_What you will do_: Transcribe only part of the material below: the lines from the one containing "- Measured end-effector" through the one containing "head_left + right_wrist", inclusive, exactly as written.

_Data shown_:
------------------------------------------------------------
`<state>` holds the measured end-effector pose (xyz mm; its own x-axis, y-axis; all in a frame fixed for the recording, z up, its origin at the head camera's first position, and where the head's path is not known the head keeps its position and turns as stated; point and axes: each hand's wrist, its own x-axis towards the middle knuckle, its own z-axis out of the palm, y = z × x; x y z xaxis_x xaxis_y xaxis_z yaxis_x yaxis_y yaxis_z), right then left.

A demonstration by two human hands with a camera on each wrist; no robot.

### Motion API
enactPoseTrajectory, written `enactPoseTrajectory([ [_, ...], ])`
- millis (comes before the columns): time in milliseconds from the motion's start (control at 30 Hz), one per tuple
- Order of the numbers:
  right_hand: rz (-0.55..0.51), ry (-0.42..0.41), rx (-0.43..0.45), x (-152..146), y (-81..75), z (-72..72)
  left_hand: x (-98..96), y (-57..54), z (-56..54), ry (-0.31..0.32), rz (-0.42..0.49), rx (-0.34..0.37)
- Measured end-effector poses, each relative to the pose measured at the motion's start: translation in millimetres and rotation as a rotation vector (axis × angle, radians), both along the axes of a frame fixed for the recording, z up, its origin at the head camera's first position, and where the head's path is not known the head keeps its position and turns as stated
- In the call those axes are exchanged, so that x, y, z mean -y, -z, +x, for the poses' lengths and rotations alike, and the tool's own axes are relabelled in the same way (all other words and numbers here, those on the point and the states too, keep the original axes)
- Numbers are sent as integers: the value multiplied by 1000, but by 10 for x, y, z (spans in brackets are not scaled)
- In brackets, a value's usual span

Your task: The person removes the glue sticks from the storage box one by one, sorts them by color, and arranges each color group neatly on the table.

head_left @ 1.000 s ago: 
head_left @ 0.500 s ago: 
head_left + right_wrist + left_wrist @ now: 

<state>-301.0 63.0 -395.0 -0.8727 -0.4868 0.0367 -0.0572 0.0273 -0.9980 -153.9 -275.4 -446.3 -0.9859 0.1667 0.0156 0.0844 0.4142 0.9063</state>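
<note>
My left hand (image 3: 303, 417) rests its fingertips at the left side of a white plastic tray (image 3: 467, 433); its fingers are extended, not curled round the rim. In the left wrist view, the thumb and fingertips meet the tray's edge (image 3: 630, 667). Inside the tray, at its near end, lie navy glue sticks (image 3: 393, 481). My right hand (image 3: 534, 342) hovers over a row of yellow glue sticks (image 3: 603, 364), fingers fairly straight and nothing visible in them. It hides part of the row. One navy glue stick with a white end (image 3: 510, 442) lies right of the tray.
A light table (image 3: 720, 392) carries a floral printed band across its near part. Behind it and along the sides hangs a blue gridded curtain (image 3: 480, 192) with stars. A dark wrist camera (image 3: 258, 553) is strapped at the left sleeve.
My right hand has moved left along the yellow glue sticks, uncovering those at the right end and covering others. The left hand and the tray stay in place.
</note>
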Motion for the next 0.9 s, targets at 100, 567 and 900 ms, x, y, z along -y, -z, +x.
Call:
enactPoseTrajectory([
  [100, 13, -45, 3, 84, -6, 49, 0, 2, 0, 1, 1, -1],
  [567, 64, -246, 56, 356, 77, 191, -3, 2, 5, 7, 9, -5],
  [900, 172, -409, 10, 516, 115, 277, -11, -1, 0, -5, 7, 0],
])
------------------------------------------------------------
_Answer to the problem_:
- Measured end-effector poses, each relative to the pose measured at the motion's start: translation in millimetres and rotation as a rotation vector (axis × angle, radians), both along the axes of a frame fixed for the recording, z up, its origin at the head camera's first position, and where the head's path is not known the head keeps its position and turns as stated
- In the call those axes are exchanged, so that x, y, z mean -y, -z, +x, for the poses' lengths and rotations alike, and the tool's own axes are relabelled in the same way (all other words and numbers here, those on the point and the states too, keep the original axes)
- Numbers are sent as integers: the value multiplied by 1000, but by 10 for x, y, z (spans in brackets are not scaled)
- In brackets, a value's usual span

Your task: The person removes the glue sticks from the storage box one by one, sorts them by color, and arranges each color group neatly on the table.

head_left @ 1.000 s ago: 
head_left @ 0.500 s ago: 
head_left + right_wrist + left_wrist @ now: 

The complete answer has been given.